(WHAT THE EXERCISE ASKS):
The records follow. Filter them to the lines that hold "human".

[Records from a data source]
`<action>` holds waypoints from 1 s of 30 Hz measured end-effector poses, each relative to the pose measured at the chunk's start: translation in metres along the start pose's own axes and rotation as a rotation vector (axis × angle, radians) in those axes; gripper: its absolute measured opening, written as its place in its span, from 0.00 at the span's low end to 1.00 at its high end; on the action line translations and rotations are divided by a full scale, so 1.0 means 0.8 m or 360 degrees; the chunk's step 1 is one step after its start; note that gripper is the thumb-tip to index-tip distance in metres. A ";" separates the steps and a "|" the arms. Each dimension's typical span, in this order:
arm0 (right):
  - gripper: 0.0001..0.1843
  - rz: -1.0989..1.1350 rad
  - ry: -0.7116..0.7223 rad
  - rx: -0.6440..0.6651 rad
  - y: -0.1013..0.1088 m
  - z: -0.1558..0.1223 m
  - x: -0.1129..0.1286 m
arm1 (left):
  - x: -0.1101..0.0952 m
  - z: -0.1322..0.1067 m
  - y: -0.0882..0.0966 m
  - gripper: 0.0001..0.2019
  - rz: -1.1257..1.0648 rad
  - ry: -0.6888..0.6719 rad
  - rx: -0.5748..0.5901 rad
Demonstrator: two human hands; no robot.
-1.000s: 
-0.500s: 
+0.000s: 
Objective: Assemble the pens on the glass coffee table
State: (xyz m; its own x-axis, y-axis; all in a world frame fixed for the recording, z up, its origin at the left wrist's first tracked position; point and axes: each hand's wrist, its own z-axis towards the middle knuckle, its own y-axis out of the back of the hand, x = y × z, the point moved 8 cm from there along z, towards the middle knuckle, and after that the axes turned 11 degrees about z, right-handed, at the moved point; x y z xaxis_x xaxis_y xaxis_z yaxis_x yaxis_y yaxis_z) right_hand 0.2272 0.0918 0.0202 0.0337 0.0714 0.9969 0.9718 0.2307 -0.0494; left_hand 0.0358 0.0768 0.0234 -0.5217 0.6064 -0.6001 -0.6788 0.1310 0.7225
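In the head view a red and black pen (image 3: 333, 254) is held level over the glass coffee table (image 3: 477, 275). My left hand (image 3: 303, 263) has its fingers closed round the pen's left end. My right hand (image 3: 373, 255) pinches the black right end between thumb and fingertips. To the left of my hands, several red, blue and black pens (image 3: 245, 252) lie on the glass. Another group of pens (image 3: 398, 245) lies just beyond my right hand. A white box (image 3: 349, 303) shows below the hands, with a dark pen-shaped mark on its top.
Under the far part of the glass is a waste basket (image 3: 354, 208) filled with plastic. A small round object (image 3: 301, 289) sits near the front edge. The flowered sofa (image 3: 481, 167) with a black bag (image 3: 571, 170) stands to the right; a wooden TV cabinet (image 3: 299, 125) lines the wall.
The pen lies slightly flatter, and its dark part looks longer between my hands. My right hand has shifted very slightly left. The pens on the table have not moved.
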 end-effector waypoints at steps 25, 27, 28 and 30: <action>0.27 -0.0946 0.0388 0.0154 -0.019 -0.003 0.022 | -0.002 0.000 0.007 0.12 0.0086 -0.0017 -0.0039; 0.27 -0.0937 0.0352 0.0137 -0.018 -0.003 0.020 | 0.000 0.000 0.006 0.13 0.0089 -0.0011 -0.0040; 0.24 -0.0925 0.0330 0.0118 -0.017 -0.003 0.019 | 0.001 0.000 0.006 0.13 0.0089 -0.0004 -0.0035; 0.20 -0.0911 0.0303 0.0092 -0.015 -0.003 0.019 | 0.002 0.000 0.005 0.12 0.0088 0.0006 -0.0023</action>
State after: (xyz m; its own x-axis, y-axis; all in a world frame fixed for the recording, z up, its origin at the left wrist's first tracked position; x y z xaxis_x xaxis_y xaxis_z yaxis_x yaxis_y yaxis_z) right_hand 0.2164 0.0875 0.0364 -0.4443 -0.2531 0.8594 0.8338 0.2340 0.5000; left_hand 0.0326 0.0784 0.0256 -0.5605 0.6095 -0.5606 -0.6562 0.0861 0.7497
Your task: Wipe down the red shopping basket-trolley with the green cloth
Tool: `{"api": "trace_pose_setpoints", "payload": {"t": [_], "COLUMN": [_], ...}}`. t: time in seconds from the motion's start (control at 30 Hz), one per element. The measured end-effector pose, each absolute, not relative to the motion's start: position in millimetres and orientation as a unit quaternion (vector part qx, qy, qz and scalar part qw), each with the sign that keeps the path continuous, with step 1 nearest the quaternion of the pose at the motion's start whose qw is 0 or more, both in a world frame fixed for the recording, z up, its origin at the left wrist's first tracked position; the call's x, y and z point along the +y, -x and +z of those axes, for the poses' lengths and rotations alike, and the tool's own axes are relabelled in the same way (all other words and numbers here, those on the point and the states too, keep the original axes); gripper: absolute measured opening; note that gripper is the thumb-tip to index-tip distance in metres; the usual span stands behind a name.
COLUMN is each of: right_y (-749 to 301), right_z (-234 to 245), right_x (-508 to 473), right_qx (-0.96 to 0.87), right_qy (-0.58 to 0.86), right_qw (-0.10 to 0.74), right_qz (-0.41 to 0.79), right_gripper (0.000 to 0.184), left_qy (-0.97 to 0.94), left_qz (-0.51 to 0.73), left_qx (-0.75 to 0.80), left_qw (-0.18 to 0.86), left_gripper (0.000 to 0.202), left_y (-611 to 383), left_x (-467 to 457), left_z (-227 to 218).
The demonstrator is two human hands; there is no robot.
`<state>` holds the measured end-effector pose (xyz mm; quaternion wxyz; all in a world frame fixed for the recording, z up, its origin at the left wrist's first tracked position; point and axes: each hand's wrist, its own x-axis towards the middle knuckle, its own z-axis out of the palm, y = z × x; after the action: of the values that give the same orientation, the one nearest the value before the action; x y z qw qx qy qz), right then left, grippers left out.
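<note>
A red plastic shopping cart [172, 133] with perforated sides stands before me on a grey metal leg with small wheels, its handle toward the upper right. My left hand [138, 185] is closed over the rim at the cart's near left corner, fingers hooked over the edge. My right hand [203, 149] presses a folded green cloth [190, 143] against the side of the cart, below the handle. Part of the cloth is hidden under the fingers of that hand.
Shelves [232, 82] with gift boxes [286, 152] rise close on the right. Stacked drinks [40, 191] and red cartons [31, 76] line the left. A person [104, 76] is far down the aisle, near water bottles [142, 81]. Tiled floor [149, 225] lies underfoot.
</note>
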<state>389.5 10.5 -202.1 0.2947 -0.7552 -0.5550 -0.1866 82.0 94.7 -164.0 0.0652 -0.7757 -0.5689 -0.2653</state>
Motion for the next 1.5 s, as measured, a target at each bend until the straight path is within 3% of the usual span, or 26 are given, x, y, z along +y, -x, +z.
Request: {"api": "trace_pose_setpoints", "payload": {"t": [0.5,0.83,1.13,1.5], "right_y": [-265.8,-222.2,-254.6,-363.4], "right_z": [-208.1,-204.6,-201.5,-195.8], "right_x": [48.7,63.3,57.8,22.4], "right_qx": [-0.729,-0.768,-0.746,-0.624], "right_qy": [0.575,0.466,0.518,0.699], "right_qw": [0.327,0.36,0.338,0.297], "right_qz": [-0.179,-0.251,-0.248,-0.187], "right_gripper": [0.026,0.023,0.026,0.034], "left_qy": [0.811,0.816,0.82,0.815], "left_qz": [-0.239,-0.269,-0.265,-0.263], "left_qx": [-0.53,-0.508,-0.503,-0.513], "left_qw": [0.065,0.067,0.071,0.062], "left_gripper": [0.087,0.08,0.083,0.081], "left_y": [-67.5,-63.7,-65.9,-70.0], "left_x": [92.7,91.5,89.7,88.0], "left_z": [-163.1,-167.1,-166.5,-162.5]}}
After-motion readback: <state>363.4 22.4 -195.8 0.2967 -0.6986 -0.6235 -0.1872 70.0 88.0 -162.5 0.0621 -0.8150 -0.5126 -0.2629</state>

(TASK RESPONSE):
Demonstrator: two human hands; no robot.
The demonstrator is two human hands; there is no robot.

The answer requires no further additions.